The response must restate the data exactly, with nothing left out.

- Data excerpt -
----

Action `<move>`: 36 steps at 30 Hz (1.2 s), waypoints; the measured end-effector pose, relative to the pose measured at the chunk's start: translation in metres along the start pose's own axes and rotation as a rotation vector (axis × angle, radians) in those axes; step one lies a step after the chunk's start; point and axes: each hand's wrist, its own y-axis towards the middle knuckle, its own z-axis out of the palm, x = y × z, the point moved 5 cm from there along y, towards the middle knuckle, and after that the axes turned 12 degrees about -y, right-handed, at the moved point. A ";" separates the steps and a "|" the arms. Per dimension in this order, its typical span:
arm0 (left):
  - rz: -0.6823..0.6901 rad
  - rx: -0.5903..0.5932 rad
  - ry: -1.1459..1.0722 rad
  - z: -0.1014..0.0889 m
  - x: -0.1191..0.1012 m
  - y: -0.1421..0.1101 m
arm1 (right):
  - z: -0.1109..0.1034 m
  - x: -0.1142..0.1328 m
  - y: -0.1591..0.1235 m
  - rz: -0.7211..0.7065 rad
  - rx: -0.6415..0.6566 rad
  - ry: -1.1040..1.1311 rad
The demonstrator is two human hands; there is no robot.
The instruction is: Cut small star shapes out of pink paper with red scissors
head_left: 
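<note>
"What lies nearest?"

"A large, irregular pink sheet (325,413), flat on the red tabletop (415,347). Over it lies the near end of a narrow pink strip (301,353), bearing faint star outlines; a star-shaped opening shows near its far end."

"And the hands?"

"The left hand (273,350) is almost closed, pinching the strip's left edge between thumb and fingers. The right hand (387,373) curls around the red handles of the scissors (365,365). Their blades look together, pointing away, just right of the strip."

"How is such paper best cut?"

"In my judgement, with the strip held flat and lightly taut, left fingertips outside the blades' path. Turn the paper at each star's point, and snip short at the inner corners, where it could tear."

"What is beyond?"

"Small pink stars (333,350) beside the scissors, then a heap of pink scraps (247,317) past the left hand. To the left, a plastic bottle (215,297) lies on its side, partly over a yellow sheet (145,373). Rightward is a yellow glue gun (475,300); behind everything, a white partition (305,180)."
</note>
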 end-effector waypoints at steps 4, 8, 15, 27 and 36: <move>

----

- Response -
Action `<move>`: 36 steps at 30 Hz (1.2 s), waypoints; the measured end-effector pose, relative to the pose measured at the chunk's start: translation in metres along the start pose's own axes and rotation as a rotation vector (axis × angle, radians) in those axes; step one lies a step after the chunk's start; point and axes: each hand's wrist, its own y-axis towards the middle knuckle, its own z-axis out of the palm, x = y × z, the point moved 5 cm from there along y, towards the middle knuckle, and after that the axes turned 12 degrees about -y, right-handed, at the moved point. A ";" separates the steps and a "|" the arms. Per dimension in this order, its typical span:
arm0 (left):
  - rz: -0.6823..0.6901 rad
  - rx: -0.5903..0.5932 rad
  - ry: -1.1459..1.0722 rad
  - z: -0.1014..0.0889 m
  - x: -0.1191..0.1012 m
  - y: -0.1421..0.1101 m
arm1 (right):
  - z: -0.1109..0.1034 m
  - x: -0.1142..0.1328 m
  - y: -0.1591..0.1235 m
  - rz: -0.7211..0.7065 rad
  - rx: -0.6415..0.6566 rad
  - ry: -1.1040..1.1311 rad
The demonstrator is two human hands; there is no robot.
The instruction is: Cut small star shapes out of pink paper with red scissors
head_left: 
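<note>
"What lies nearest?"

"A large, irregular pink sheet (325,413), flat on the red tabletop (415,347). Over it lies the near end of a narrow pink strip (301,353), bearing faint star outlines; a star-shaped opening shows near its far end."

"And the hands?"

"The left hand (273,350) is almost closed, pinching the strip's left edge between thumb and fingers. The right hand (387,373) curls around the red handles of the scissors (365,365). Their blades look together, pointing away, just right of the strip."

"How is such paper best cut?"

"In my judgement, with the strip held flat and lightly taut, left fingertips outside the blades' path. Turn the paper at each star's point, and snip short at the inner corners, where it could tear."

"What is beyond?"

"Small pink stars (333,350) beside the scissors, then a heap of pink scraps (247,317) past the left hand. To the left, a plastic bottle (215,297) lies on its side, partly over a yellow sheet (145,373). Rightward is a yellow glue gun (475,300); behind everything, a white partition (305,180)."
</note>
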 end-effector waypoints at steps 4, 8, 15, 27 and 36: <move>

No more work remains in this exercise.